If all this sounds rather solemn, Jaswant’s ability to lighten statecraft by laughing at himself was evident at the Association of Southeast Asian Nations’ meets in Singapore. “Now that Madeleine [Albright, US secretary of state] has left, we can all dialogue...” he sang before plunging into a witty take-off of Lewis Carroll’s “You are Old, Father William”. Amidst jolly references to buses to Lahore, recaptured peaks (Kargil) and the Asia-Europe conference without India as “Hamlet sans the prince”, the dialogue touched on his seemingly endless talks with Strobe Talbott, Albright’s deputy.
Question: “You are sharp, Mr Singh, and one must suppose/ That your eye is steady as ever/ For you balance Strobe on the end of your nose/ What makes you so awfully clever?
Minister: “That’s because my nose is very long/ In my youth, I used to butt and rebutt/ But my book will tell of the lance,/ Which I used on the good Mr Talbott./ Could I sell you a copy in advance?”
Unlike even unlikely politicians like Jyoti Basu, he never sent me a Christmas card. But some years he would send a picture postcard of a horse. Perhaps they were all of the same splendid looking animal, “Hazaa — Grey Arab stallion. From Meqbila Saudi — (dam), by Rawash Saudi — (sire). Gift from H.M. The King of Saudi Arabia”. If it meant he trusted horses (of breeding, naturally) more than men, perhaps he had reason to do so. I never got round to asking him. I shall always regret having to turn down his invitation for an elaborate tour of Rajasthan.
Our last encounter was on January 4, 2014 when he released the revised edition of Smash and Grab: Annexation of Sikkim at Calcutta’s Crossword bookstore. Jaswant explained to the audience that he had to accept my invitation because I had written that I would understand if he didn’t. That pricked his pride. The background was that I had originally asked a dashing young Congress politician I had known since his childhood. He ignored repeated letters and messages although his secretary assured me he read them all. Clearly, an ambitious young politician on the make did not want to risk being associated with my unfashionable take on Sikkim. It would be too simplistic to say Jaswant could afford to take risks because to be born rich is to be born free. Indians become billionaires because — not in spite — of the government.

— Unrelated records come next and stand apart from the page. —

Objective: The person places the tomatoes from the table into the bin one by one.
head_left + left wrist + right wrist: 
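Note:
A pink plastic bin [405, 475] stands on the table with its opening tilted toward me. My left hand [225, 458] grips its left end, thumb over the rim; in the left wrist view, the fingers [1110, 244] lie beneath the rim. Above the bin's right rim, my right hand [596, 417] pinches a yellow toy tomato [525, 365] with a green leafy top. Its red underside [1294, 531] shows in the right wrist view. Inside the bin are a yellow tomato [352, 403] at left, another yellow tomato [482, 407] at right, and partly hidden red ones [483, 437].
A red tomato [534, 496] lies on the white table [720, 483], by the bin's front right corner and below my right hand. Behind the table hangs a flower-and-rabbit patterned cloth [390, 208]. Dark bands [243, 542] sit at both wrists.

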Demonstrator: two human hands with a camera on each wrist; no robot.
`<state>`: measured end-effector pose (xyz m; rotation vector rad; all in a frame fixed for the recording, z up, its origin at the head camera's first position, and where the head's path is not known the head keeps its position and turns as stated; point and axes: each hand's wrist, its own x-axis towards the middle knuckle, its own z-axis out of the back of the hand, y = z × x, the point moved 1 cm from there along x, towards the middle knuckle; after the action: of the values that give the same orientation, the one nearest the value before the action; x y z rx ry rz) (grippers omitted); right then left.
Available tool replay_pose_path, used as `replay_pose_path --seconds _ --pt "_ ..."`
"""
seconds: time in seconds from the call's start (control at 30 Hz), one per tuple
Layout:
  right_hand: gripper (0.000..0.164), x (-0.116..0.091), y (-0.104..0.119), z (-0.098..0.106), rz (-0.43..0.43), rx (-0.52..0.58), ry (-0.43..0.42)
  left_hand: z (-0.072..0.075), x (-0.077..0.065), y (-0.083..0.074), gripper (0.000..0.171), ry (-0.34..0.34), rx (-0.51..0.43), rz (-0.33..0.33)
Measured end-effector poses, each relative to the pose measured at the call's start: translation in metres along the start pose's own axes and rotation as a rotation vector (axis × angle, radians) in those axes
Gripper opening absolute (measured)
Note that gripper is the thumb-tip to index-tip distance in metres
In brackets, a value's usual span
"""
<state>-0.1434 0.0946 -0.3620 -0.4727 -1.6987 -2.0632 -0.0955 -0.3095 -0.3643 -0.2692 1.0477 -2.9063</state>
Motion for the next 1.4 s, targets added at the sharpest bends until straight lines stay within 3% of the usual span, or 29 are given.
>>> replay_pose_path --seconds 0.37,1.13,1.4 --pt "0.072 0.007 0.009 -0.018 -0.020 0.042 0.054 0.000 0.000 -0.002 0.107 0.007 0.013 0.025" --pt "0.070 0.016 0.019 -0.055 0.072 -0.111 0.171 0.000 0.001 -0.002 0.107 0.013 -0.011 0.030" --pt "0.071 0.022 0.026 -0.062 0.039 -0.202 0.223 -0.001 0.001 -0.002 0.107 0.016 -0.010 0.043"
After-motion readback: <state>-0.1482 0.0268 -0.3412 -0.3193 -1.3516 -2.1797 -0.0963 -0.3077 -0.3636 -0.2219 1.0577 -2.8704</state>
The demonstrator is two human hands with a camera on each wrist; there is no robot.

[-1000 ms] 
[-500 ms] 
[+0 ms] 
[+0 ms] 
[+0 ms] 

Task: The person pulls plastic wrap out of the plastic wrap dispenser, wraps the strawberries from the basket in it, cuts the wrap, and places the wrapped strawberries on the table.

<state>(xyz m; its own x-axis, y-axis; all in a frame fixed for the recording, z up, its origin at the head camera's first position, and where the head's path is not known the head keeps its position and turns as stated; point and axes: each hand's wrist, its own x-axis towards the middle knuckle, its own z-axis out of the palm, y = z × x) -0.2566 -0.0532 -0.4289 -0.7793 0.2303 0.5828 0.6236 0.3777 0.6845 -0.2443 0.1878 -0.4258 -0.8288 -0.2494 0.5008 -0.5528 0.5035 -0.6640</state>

Reporters at the Crossword event gathered thickly round Jaswant Singh with one question: would he stand again from Darjeeling? He was coaxed and wheedled, begged and hectored; the question was reiterated in many forms. Old hand at the game, he gave nothing away without giving offence. The result was that the evening’s raison d’être, the book launch, received no coverage. The reporters present must have gone home disappointed. Aware of Jaswant’s troubled relations with the BJP leadership, they had hoped for exciting tidbits of political gossip.
With him gone, India awaits a forward-looking leader who carries no tribal baggage and is free of primitive phobias. Such a man might yet succeed in mobilizing majority sentiment without confusing conservatism with bigotry. It might still be possible to position the BJP as a rational mainstream party of the constructive right.